Saturday Night Live recap: How did Girls' Lena Dunham perform as host? Add to ...

She's the voice of her generation (or at least a voice, of a generation). For better or worse, Lena Dunham is everywhere -  and this weekend, she stepped into one of comedy's most high-profile gigs as the host of Saturday Night Live
 

In many ways, Dunham is a wise and easy choice, given the show's current growing pains - her episode was the second since the departure of long-time head writer Seth Meyers - and Dunham's all-time high profile.
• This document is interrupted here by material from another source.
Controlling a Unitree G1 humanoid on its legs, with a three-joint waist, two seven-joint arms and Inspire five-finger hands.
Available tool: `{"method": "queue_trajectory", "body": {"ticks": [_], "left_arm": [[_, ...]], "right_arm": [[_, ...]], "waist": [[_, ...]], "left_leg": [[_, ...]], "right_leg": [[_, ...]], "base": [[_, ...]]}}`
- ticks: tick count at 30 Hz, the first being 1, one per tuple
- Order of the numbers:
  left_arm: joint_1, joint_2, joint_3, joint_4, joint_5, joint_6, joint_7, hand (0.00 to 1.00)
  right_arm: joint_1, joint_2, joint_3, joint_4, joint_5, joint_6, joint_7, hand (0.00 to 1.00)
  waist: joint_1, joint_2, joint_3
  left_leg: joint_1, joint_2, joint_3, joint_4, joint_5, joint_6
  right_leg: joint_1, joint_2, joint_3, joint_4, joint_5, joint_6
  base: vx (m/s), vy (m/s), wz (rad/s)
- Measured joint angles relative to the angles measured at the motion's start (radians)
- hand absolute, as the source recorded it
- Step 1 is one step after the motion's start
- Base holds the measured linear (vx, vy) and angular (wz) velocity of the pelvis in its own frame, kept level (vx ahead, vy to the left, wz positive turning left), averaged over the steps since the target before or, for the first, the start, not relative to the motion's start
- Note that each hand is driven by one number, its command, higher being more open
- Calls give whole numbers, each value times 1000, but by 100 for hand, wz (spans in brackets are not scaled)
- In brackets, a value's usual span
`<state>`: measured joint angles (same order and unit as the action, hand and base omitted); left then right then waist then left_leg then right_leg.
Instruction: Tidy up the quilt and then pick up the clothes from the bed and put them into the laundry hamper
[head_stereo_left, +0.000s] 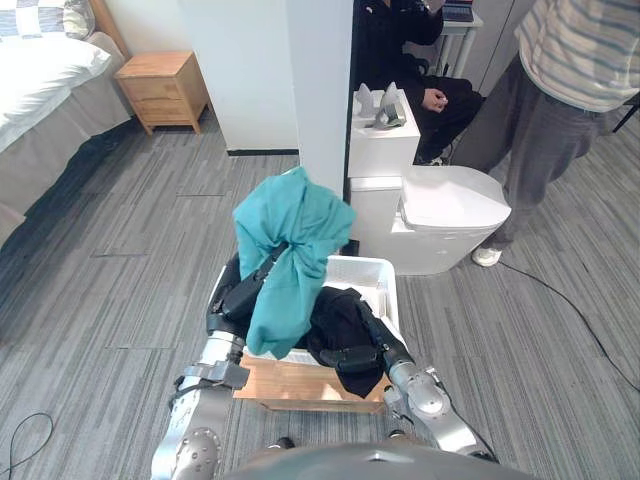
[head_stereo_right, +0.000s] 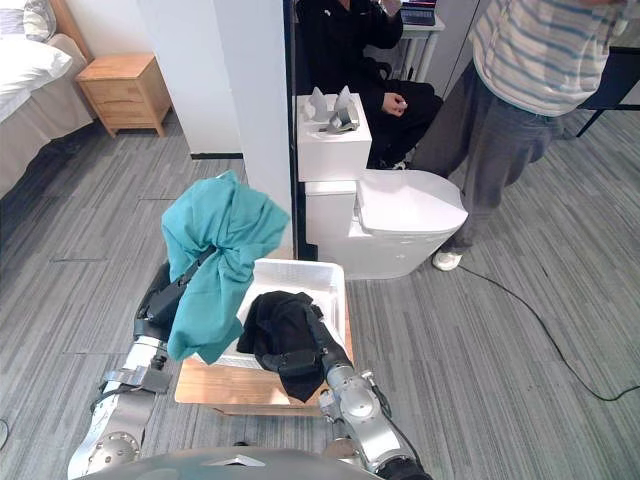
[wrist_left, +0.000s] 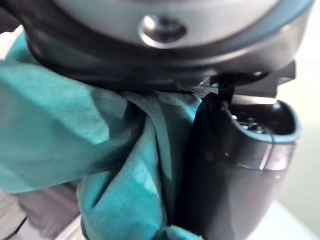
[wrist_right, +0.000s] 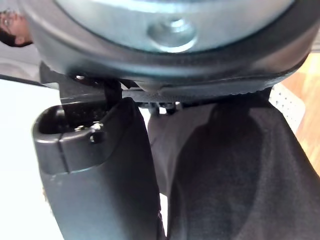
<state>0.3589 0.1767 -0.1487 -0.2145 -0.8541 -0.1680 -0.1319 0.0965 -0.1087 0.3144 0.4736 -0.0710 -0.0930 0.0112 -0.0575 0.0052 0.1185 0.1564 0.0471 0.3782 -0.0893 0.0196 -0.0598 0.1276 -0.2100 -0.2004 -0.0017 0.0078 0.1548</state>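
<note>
Left eye view is showing the bed (head_stereo_left: 45, 150) with its white quilt (head_stereo_left: 40, 75) standing well apart from the robot, and too little of it is showing to judge the tidying. Nearer, the white plastic laundry hamper (head_stereo_left: 378, 272) is sitting on a low wooden stand (head_stereo_left: 290, 385). The teal cloth garment (head_stereo_left: 295, 235) is hanging bunched above the hamper's left edge, its tail drooping over that rim. The black cloth garment (head_stereo_left: 338, 318) is lying heaped at the hamper's near right corner, partly spilling over the near edge. The left hand (head_stereo_left: 243, 297) is clutching the teal garment, so its release is looking like the step remaining. The right hand (wrist_right: 95, 180) is sitting against the black garment; whether it is gripping cannot be told.
</note>
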Motion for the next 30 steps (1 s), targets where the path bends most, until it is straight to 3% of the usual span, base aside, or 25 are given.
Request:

Her hit HBO show Girls is in its third season, and her character Hannah Horvath has come to represent the self-focused angst of many a millennial. 
So did Dunham deliver? Overall, she was a confident host, who did as much as she could with fairly weak material. The best of it played to her strengths - a goofy send-up of Scandal, in which her character was Hannah in a wig, calling Sasheer Zamata's Olivia Pope on her impossible, rapid-fire instructions ("You just talked so fast, and I have literally a thousand follow-up questions"). There was also a great Adam and Eve short, with Dunham's Hannah character stepping in for Eve - and everyone's favourite Girls character, Shoshanna (played to perfection by Vanessa Bayer) showing up as the Snake. 

The show's highs were high, though Dunham didn't step far outside of her comfort zone. But the lows were quite dismally low - the very bizarre Jewelry Party, in which a men's rights advocate is the only male guest; and the old and tired talk show in the basement concept that totally misused guest star Jon Hamm. The show's best moment didn't involve Dunham at all; Taran Killam's pitch-perfect Matthew McConaughey impression during the Weekend Update segment brought the house down, and proved that Killam is easily this season's strongest cast member.

All in all, it was a mostly watchable turn from a great talent, but it was further proof that SNL's own voice-of-a-generation days are long gone.